E questa, purtroppo, non è satira. È la Calabria politica nel 2026.

Il punto è che Simona Loizzo non è un’eccezione. È parte di una categoria politica ben riconoscibile, quella dei parlamentari calabresi messi lì, non arrivati lì.
Con lei il quadro si completa facilmente: Alfredo Antoniozzi e Andrea Gentile.
Tre nomi diversi, stesso copione.
Gente che:
> non ha lasciato un segno concreto
> non ha imposto un tema nazionale sulla Calabria
> non ha difeso sanità, lavoro, infrastrutture, diritti
> non ha nemmeno disturbato il manovratore
Ma ha incassato. Sempre. Puntuale. Lautamente.

Parlamentari decorativi, stipendi realissimi
Questi non sono rappresentanti. Sono comparse stipendiate.
Stanno a Roma, parlano quando conviene al partito, tacciono quando la Calabria affonda. Zero conflitto, zero visione, zero risultati.

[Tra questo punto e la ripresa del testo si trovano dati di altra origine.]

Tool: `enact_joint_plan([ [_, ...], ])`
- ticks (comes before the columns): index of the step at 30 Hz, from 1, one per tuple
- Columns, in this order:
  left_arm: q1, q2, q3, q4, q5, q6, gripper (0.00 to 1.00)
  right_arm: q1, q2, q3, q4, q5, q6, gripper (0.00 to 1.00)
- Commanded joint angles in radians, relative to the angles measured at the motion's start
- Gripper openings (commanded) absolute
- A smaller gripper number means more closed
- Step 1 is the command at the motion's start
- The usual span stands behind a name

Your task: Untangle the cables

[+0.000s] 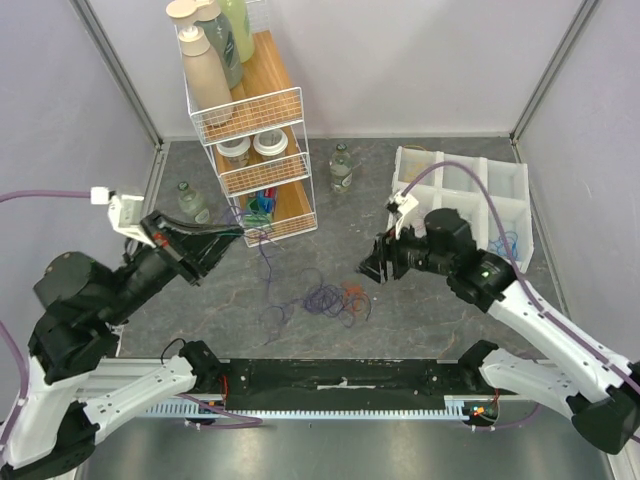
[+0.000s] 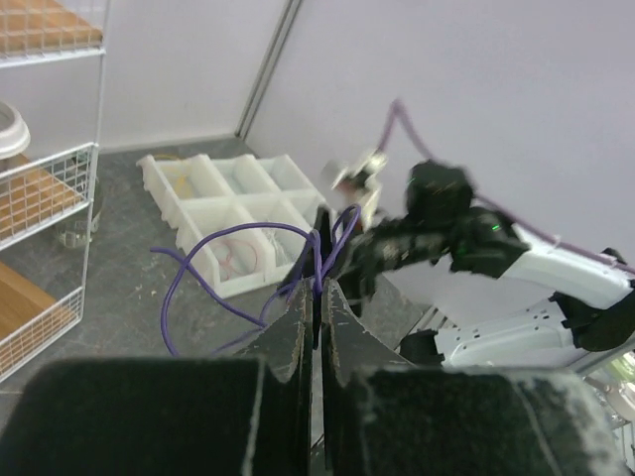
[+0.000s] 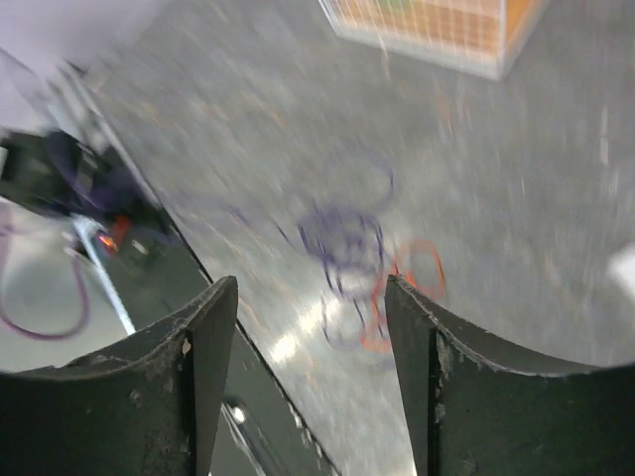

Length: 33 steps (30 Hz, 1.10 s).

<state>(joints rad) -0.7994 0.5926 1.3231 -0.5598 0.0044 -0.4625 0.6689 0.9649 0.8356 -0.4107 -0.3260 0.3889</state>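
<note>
My left gripper (image 1: 238, 236) is raised beside the wire rack and shut on a thin purple cable (image 1: 266, 262). That cable hangs down to a loose tangle (image 1: 328, 298) of purple and orange-red cables on the grey table. In the left wrist view the purple cable (image 2: 179, 266) loops out from between the closed fingertips of the left gripper (image 2: 319, 286). My right gripper (image 1: 372, 266) hovers just right of the tangle, open and empty. The blurred right wrist view shows the right gripper (image 3: 310, 288) standing wide above the purple loops (image 3: 342, 236) and an orange-red loop (image 3: 419, 270).
A white wire rack (image 1: 255, 165) with bottles and jars stands at the back left. Small glass bottles (image 1: 341, 168) stand near it. A white compartment tray (image 1: 440, 157) at the right holds a blue cable (image 1: 505, 243). A black bar (image 1: 340, 375) runs along the near edge.
</note>
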Motion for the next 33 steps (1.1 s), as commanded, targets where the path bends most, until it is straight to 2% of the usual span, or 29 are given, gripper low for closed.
enact_joint_plan([
  [1, 0.003, 0.053, 0.002, -0.011, 0.055, -0.004, 0.02, 0.012, -0.008, 0.128, 0.263, -0.186, -0.001, 0.69],
  [5, 0.003, 0.059, -0.002, -0.018, 0.045, -0.019, 0.02, 0.075, 0.055, 0.105, 0.551, -0.260, 0.126, 0.72],
  [10, 0.003, 0.058, -0.015, -0.018, 0.043, -0.044, 0.02, 0.190, 0.126, 0.094, 0.700, -0.203, 0.177, 0.73],
  [15, 0.002, 0.052, -0.028, -0.018, 0.046, -0.059, 0.02, 0.296, 0.198, 0.095, 0.797, -0.134, 0.186, 0.73],
  [26, 0.003, 0.030, -0.041, -0.012, 0.046, -0.062, 0.02, 0.412, 0.330, 0.108, 0.900, -0.079, 0.215, 0.67],
  [27, 0.003, 0.030, -0.042, -0.012, 0.045, -0.064, 0.02, 0.417, 0.337, 0.102, 0.908, -0.070, 0.226, 0.65],
  [28, 0.003, 0.030, -0.042, -0.011, 0.045, -0.064, 0.01, 0.423, 0.345, 0.102, 0.918, -0.067, 0.238, 0.57],
  [33, 0.002, 0.042, -0.050, -0.014, 0.017, -0.054, 0.02, 0.429, 0.354, 0.117, 0.923, -0.136, 0.277, 0.03],
])
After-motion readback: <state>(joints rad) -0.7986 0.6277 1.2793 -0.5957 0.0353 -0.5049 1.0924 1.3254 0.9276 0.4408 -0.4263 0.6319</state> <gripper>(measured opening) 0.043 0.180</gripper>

Però lo stipendio arriva. Le indennità pure. I rimborsi anche. Tutti soldi pubblici. Nostri.
E mentre la Calabria:
perde ospedali
perde giovani
perde treni
perde credibilità
loro perdono solo il contatto con la realtà.
Nessun merito, solo collocamento politico
Il problema vero non è nemmeno l’incompetenza. È l’assenza totale di merito.
Queste figure non sono lì perché hanno combattuto, costruito, rischiato.
Sono lì perché:
qualcuno li ha messi
qualcuno li ha protetti
qualcuno ha deciso che bastava il cognome, la fedeltà, il silenzio

E il silenzio, in Calabria, è sempre costato carissimo.

Il danno è doppio:
Non fanno nulla per la Calabria
Costano tantissimo alla Calabria
E in più insultano l’intelligenza collettiva quando provano a raccontare favole su Salvini meridionalista, investimenti epocali mai visti e paragoni storici ridicoli.

Loizzo, Antoniozzi, Gentile non sono il problema principale.
Sono il sintomo.
Il sintomo di una Calabria rappresentata da chi non la difende, non la conosce, non la rispetta, ma la usa come titolo elettorale e bancomat istituzionale.
E finché continueremo a chiamare “classe dirigente” gente che non dirige un cazzo, la Calabria resterà ferma.

Loro invece no.
Loro viaggiano. Con autista. A spese nostre.